The violin part IS hard, maybe that's why even on the Koopman version [7] I believe I hear the soloist grunting a bit. I can tell you it's a bit of a chore working on this piece in Sibelius engraving software, it's a long manuscript source, about 32 pages with 11 staves per page. Again I'm glad you are enjoying the music so much!

Ed Myskowski wrote (January 18, 2009):
John Pike wrote:
>Makes me want to borrow Ed's Hawaiian shirt and dance the streets.<
Actually, John, I have a significant collection, about a half dozen of which (including three Reyn Spooner Limited Edition Xmas, Mele Kalikimaka) I consider special treasures. Other than that, you could have your choice of more than twenty for a dancing event. One size only, unfortunately, 117 cm chest, generous L to smallish XL. Loan is free, you pay round trip shipping.

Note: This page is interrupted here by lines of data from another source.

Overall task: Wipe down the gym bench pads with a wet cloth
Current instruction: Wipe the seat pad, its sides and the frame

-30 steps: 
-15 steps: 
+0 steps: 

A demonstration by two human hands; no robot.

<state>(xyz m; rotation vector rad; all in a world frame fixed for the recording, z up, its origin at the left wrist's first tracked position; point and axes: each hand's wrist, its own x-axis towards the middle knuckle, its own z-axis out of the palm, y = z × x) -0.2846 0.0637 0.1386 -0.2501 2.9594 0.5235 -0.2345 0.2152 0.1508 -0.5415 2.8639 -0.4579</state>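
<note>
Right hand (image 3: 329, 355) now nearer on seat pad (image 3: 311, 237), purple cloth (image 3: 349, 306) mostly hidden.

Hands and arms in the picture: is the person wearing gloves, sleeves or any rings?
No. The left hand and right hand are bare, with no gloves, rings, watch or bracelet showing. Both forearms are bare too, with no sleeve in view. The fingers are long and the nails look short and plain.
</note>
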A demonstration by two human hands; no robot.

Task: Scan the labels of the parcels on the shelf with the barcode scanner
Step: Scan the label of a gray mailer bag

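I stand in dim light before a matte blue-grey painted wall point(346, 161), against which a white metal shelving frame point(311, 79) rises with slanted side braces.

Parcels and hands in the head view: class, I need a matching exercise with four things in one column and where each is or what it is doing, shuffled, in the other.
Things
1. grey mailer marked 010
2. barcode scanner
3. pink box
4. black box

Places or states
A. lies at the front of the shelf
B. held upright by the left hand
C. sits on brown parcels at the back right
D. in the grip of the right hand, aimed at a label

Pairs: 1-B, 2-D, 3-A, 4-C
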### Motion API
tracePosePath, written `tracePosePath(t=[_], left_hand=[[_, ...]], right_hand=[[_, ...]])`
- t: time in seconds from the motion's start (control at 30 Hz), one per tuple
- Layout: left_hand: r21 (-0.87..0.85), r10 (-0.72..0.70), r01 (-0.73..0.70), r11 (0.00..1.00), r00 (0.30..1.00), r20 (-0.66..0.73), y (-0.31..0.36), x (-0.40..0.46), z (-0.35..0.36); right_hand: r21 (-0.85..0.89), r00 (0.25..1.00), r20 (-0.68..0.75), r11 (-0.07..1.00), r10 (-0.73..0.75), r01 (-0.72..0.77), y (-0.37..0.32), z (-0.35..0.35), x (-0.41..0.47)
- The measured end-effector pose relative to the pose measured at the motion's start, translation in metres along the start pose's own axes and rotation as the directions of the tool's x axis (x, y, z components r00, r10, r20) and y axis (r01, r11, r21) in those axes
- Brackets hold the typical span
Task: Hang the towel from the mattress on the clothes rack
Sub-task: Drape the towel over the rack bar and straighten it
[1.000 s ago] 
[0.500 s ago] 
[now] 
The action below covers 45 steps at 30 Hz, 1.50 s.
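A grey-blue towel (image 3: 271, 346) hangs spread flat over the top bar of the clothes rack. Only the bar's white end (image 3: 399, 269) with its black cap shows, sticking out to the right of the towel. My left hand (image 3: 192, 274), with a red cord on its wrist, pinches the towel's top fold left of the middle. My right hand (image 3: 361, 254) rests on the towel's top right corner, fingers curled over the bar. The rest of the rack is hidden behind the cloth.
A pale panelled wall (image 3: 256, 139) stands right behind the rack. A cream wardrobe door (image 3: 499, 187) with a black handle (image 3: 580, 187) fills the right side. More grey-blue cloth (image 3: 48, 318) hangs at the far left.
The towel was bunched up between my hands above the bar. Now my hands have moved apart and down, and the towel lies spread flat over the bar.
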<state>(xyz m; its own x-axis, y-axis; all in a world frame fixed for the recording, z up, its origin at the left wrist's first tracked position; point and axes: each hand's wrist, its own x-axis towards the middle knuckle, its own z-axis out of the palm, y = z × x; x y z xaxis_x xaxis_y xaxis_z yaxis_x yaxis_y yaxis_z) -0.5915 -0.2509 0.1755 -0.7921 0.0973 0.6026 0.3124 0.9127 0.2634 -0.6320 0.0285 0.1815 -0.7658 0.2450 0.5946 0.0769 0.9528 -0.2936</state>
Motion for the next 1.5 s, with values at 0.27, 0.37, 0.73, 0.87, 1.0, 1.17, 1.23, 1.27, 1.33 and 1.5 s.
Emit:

Aloha (shirt, singular, I can only wear them one at a time, and all), Ed Myskowski

John Pike wrote (January 18, 2009):
Kim Patrick Clow wrote:
< The violin part IS hard, maybe that's why even on the Koopman version [7] I believe I hear the soloist grunting a bit. I can tell you it's a bit of a chore working on this piece in Sibelius engraving software, it's a long manuscript source, about 32 pages with 11 staves per page. Again I'm glad you are enjoying the music so much! >
JP. It sounds as if it doesn't lie at all easily under the fingers and it is quite relentless...so many arpeggios. There are two arpeggio sections in the Chaconne, but they lie reasonably easily under the fingers, and there are moments of respite in the Chaconne. in this piece, it seems pretty relentless all the way through.

Please let me know when your edition is available commercially. I'll give it a go and see if my suspicions are founded!

John Pike wrote (January 18, 2009):
[To Ed Myskowski] Many thanks to Ed and Kim for kind offers! I'll bear them in mind.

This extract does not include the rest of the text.